-- PROBLEM TO WORK ON --
Omit the pictures and reproduce the rest of the listing exactly.

-- THE DATA --
BEGIN
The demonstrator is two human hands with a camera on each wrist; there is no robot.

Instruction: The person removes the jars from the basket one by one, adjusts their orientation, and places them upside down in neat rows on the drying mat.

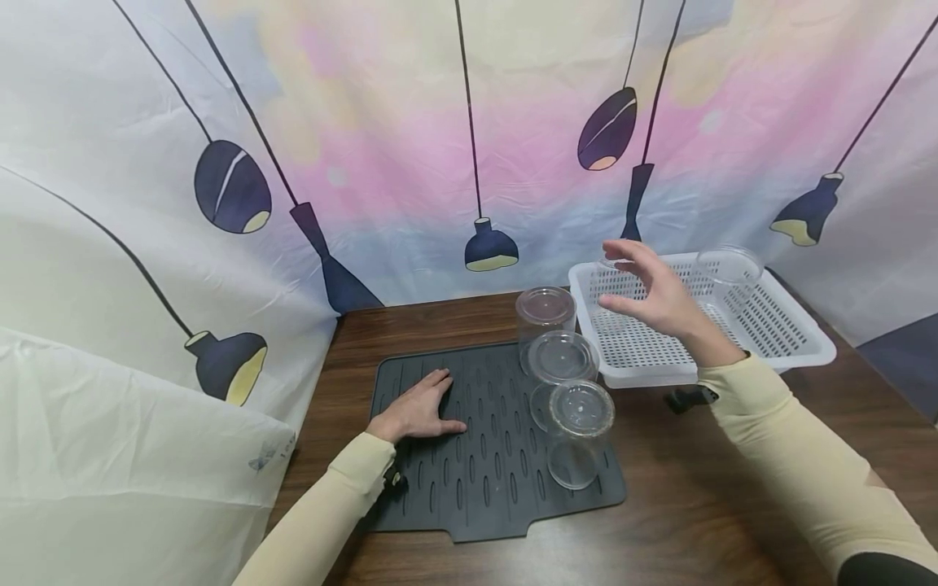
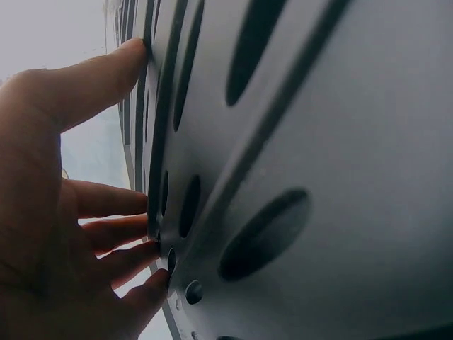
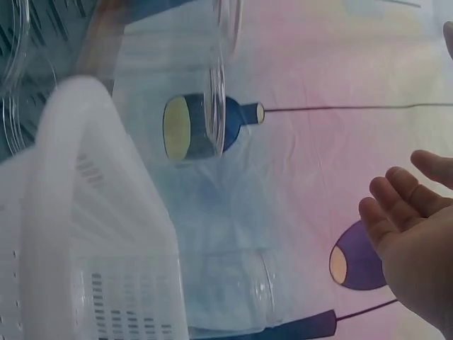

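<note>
My left hand (image 1: 421, 407) rests on the dark grey drying mat (image 1: 476, 480), thumb spread away from the fingers. In the left wrist view, the fingertips of that hand (image 2: 56, 198) touch the mat's slotted surface (image 2: 340, 177). Over the white perforated basket (image 1: 652, 376) hovers my right hand (image 1: 655, 297), holding nothing, its fingers apart and lightly bent. A clear cylindrical container (image 3: 233, 290) stands in the basket, partly hidden behind the right hand in the head view. Another clear container (image 1: 729, 268) is at the basket's right side.
Three clear containers, a back one (image 1: 545, 308), a middle one (image 1: 563, 358) and a front one (image 1: 581, 411), stand in a row along the mat's right side. Brown wooden tabletop (image 1: 689, 505) surrounds the mat. A lamp-patterned curtain (image 1: 410, 179) hangs behind.
</note>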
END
-- FINAL ANSWER --
The demonstrator is two human hands with a camera on each wrist; there is no robot.

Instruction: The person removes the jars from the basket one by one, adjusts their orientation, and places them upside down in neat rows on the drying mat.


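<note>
My left hand (image 1: 421, 407) rests on the dark grey drying mat (image 1: 476, 480), thumb spread away from the fingers. In the left wrist view, the fingertips of that hand (image 2: 56, 198) touch the mat's slotted surface (image 2: 340, 177). Over the white perforated basket (image 1: 652, 376) hovers my right hand (image 1: 655, 297), holding nothing, its fingers apart and lightly bent. A clear cylindrical container (image 3: 233, 290) stands in the basket, partly hidden behind the right hand in the head view. Another clear container (image 1: 729, 268) is at the basket's right side.
Three clear containers, a back one (image 1: 545, 308), a middle one (image 1: 563, 358) and a front one (image 1: 581, 411), stand in a row along the mat's right side. Brown wooden tabletop (image 1: 689, 505) surrounds the mat. A lamp-patterned curtain (image 1: 410, 179) hangs behind.
</note>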

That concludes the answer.